Sanzioni fino all’arresto contro le discriminazioni sul lavoro
Sanzioni fino all’arresto contro le discriminazioni sul lavoro

I datori di lavori, pubblici e/o privati che non rispettano le norme sulla parità tra donne e uomini sul lavoro dovranno fare i conti con pesanti multe, addirittura fino a 50 mila euro, e con gravi sanzioni come l’arresto fino a sei mesi.

"Ritengo – ha sottolineato Luisa Marilotti – che l’attuazione del decreto offra realmente alle Consigliere di Parità strumenti più incisivi per la repressione e prevenzione di comportamenti discriminatori".

Previste pesanti multe e sanzioni fino all’arresto fino a sei mesi per chi viola le norme contro le discriminazioni sul lavoro in ragione del sesso: queste le principali novità introdotte con il Decreto Legislativo n. 5 del 25 gennaio 2010, che finalmente dà attuazione alla direttiva comunitaria 54/2006. 
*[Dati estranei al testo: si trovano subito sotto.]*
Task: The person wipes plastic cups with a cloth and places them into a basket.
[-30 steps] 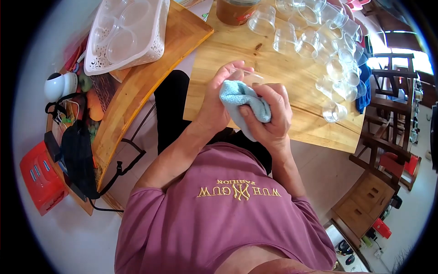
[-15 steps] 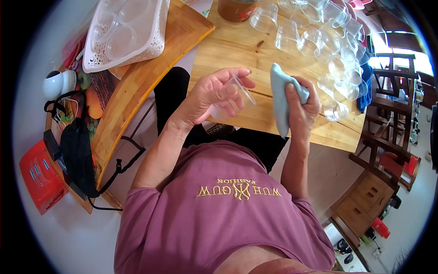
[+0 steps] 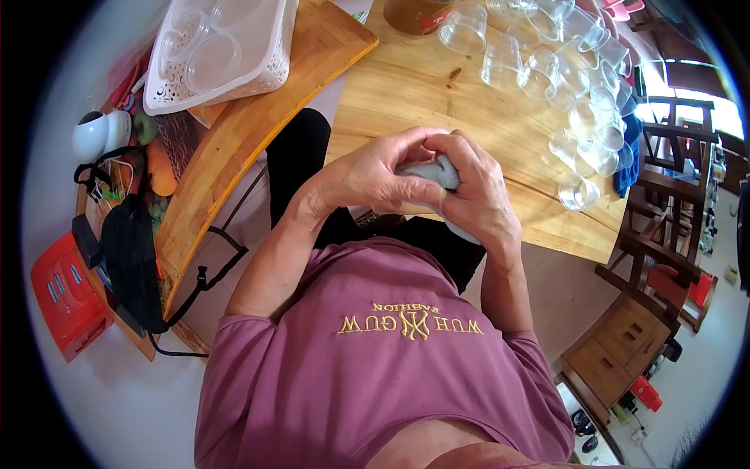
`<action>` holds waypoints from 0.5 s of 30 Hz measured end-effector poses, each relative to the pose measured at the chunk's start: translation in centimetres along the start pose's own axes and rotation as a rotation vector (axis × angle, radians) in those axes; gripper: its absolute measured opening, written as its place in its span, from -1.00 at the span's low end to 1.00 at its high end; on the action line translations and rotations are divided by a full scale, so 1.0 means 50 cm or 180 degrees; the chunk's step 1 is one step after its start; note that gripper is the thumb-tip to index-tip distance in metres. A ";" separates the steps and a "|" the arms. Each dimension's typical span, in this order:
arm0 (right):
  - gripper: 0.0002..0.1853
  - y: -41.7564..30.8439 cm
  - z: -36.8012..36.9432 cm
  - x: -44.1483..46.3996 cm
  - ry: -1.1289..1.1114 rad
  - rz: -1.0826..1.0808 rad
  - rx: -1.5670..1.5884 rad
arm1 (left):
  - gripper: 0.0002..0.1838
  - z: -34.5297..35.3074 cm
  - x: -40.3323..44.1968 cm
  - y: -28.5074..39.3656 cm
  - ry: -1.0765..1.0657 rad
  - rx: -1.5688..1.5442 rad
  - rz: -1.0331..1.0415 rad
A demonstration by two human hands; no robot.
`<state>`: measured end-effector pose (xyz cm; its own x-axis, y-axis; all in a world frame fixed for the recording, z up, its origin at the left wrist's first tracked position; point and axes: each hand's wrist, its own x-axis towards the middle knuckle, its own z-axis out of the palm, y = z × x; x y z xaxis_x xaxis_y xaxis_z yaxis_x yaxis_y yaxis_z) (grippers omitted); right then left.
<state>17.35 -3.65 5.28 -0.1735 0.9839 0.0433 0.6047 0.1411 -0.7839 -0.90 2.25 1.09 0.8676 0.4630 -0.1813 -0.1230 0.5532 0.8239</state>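
My left hand (image 3: 375, 168) is curled around a clear plastic cup, which the fingers and cloth now almost fully hide. My right hand (image 3: 480, 187) grips a light blue-grey cloth (image 3: 426, 170) and presses it in at the cup's mouth. Both hands touch each other in front of my chest, above the near edge of the wooden table (image 3: 406, 86). A tail of the cloth hangs below the right hand. To the right on the table lie and stand many clear plastic cups (image 3: 539, 74), with a single cup (image 3: 578, 192) closest to the right edge.
A white perforated basket (image 3: 273, 70) holding clear cups rests on a curved wooden surface (image 3: 234, 125) at left. At the table's far side is a brown container (image 3: 414, 16). A dark blue cloth (image 3: 630, 152) lies by the cups. Wooden chairs (image 3: 672, 187) stand at right.
The right hand has moved left with the cloth and met the left hand. The cloth has gone into the cup, which was visible in the left hand before.
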 end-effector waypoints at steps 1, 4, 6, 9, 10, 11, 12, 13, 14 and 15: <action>-0.62 0.007 -0.002 0.000 0.0003 -0.0185 -0.0053 | -0.09 0.003 0.000 0.003 0.0006 -0.0005 -0.0001; -0.66 0.023 -0.003 -0.001 0.0137 -0.0088 -0.0089 | -0.15 0.013 -0.003 0.021 -0.0087 0.0360 -0.0298; -0.67 0.030 -0.012 -0.001 0.0246 -0.0096 -0.0165 | -0.20 0.016 -0.002 0.025 -0.0121 0.0340 -0.0602; -0.65 0.060 -0.028 -0.009 0.0892 0.0048 -0.0349 | -0.21 0.006 -0.003 0.015 -0.0116 0.0094 -0.0664; -0.67 0.069 -0.033 -0.013 0.1129 0.0086 -0.0323 | -0.21 0.003 -0.002 0.005 -0.0122 0.0091 -0.0672; -0.69 0.078 -0.032 -0.017 0.1489 0.0338 0.0070 | -0.21 -0.001 0.000 -0.008 0.0096 0.0116 -0.0317; -0.70 0.074 -0.031 -0.015 0.1843 0.0588 0.0468 | -0.20 -0.003 0.000 -0.016 0.0318 0.0142 0.0039; -0.71 0.061 -0.035 -0.019 0.2028 0.0725 0.0916 | -0.20 -0.002 0.000 -0.019 0.0295 -0.0089 0.0280; -0.73 0.042 -0.041 -0.023 0.2210 0.0864 0.1366 | -0.20 -0.001 0.001 -0.017 0.0302 -0.0090 0.0270; -0.70 0.034 -0.043 -0.026 0.2237 0.0773 0.1506 | -0.20 0.006 0.004 -0.003 0.0488 0.0081 0.0357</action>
<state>20.26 -4.43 5.24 0.5305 0.8428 0.0911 0.1502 0.0123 -0.9886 -0.55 2.04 1.07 0.7654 0.6219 -0.1656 -0.2010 0.4754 0.8565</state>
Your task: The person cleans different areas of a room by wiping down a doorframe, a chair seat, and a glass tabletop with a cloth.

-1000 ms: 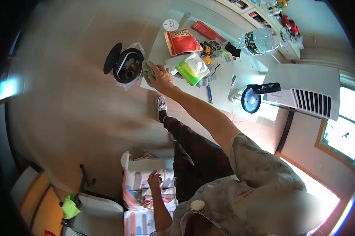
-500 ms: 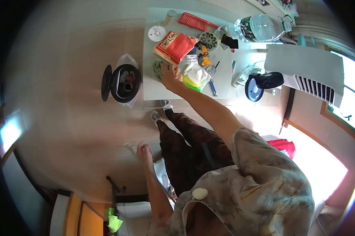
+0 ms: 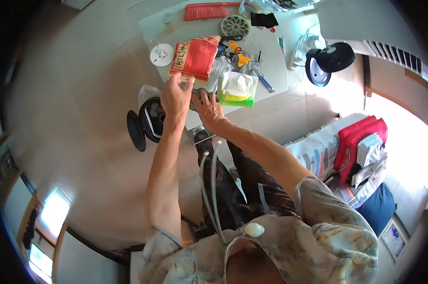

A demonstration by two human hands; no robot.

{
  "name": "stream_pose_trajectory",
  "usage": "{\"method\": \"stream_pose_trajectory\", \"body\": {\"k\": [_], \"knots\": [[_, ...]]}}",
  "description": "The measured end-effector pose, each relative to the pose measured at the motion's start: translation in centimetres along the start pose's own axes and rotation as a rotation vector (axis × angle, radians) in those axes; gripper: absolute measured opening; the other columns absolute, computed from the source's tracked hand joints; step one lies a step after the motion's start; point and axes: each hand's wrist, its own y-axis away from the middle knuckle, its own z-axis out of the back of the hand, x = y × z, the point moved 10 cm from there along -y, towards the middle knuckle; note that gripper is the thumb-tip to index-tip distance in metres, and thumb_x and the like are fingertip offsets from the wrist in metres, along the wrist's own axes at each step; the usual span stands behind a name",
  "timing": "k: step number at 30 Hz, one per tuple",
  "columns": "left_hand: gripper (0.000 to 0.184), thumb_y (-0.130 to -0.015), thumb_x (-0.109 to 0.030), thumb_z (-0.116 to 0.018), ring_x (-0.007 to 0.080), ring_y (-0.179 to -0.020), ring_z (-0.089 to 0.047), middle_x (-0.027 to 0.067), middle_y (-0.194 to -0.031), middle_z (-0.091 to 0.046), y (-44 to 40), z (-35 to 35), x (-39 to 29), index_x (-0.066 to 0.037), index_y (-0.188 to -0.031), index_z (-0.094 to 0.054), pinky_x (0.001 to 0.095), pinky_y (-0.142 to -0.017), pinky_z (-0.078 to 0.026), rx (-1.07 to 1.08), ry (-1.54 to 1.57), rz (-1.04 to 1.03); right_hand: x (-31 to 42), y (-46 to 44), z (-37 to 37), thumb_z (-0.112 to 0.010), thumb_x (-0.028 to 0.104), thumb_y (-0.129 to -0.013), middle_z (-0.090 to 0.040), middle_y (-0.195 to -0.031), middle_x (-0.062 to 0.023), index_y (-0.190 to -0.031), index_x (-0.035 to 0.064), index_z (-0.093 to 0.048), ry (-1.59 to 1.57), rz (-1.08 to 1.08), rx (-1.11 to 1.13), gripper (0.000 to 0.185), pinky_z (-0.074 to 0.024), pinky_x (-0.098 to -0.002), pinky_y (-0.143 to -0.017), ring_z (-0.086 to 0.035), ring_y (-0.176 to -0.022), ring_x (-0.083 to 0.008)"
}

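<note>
Red packet (image 3: 195,57), lying on the worktop (image 3: 276,66) and apparently not yet lifted, is meeting the left hand (image 3: 177,97) at its near edge, grip indeterminable, while the right hand (image 3: 210,108), fingers spread, is covering a greenish cloth (image 3: 193,106), both handlings seemingly remaining unfinished.
</note>
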Motion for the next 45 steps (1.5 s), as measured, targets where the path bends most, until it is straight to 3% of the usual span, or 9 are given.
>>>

I datori di lavori, pubblici e/o privati che non rispettano le norme sulla parità tra donne e uomini sul lavoro dovranno fare i conti con pesanti multe, addirittura fino a 50 mila euro, e con gravi sanzioni come l’arresto fino a sei mesi: sono questi alcuni punti chiave del decreto legislativo 5/2010, pubblicato qualche giorno fa in Gazzetta Ufficiale: con questo decreto finalmente si dà attuazione anche in Italia alla direttiva comunitaria 2006/54/Ce riguardante le ‘Pari opportunita’ fra uomini e donne in materia di occupazione ed impiego’. 

"Si può a buon diritto dire che, con questo atto legislativo, nel nostro Paese si rafforzano, in maniera netta e decisa le condizioni per un balzo in avanti nell’affermazione della pari dignità fra uomini e donne nell’ambito dell’accesso al lavoro, nella carriera, nelle retribuzioni, nella formazione professionale e nelle condizioni di lavoro", ha dichiarato Luisa Marilotti, Consigliera Regionale di Parità. 

In sintesi, rispettare i principi di parità sul lavoro sarà garantito da un più robusto apparato normativo e sanzionatorio, che funzioni da “deterrente” nei confronti di chi metta in pratica comportamenti discriminatori nei confronti delle donne. Ma, oltre agli aspetti sanzionatori, che sono indubbiamente i più appariscenti, vanno sottolineate alcune importanti novità che modificano in senso migliorativo il Codice delle Pari Opportunità e il Testo Unico sulla maternità e paternità. 

Infatti, per esempio, c’è una tutela più ampia per maternità e paternità, anche adottive, perché padri e madri non dovranno essere penalizzati negli eventuali miglioramenti economici e di carriera a causa delle assenze per maternità, paternità o congedo parentale. 
Il divieto di discriminazione, diretta e indiretta, nell’accesso al lavoro, viene allargato anche all’attività di orientamento, formazione e riqualificazione professionale e i tirocini formativi. 
Ma c’è una novità anche in materia pensionistica, perché le lavoratrici avranno il diritto di proseguire l’attività lavorativa fino a 65 anni, come i colleghi maschi, qualora intendessero farlo, perché spesso, pur avendo raggiunto i requisiti per la pensione di vecchiaia ciò corrisponde ad un vitalizio esiguo.

E’ la stessa nozione discriminazione, diretta e indiretta, che viene ampliata introducendo il concetto di vittimizzazione, per cui viene vietato un trattamento penalizzante verso chi ha difeso una vittima di discriminazione; inoltre vengono considerate discriminazioni dirette e indirette anche comportamenti che implicano molestie, a partire da quelle verbali fino a quelle sessuali. 

Viene rafforzato ed ulteriormente precisato il ruolo di pubblico ufficiale della Consigliera di Parità nell’esercizio della tutela giudiziaria, e viene estesa la legittimazione ad agire anche a soggetti collettivi quali organizzazioni, associazioni e sindacati che rappresentano il soggetto discriminato. 

"Ritengo – ha sottolineato Luisa Marilotti – che l’attuazione del decreto offra realmente alle Consigliere di Parità strumenti più incisivi per la repressione e prevenzione di comportamenti discriminatori e possa contribuire a produrre rapidamente nel nostro Paese effetti positivi sulla condizione delle donne, che forse si sentiranno un po’ più europee".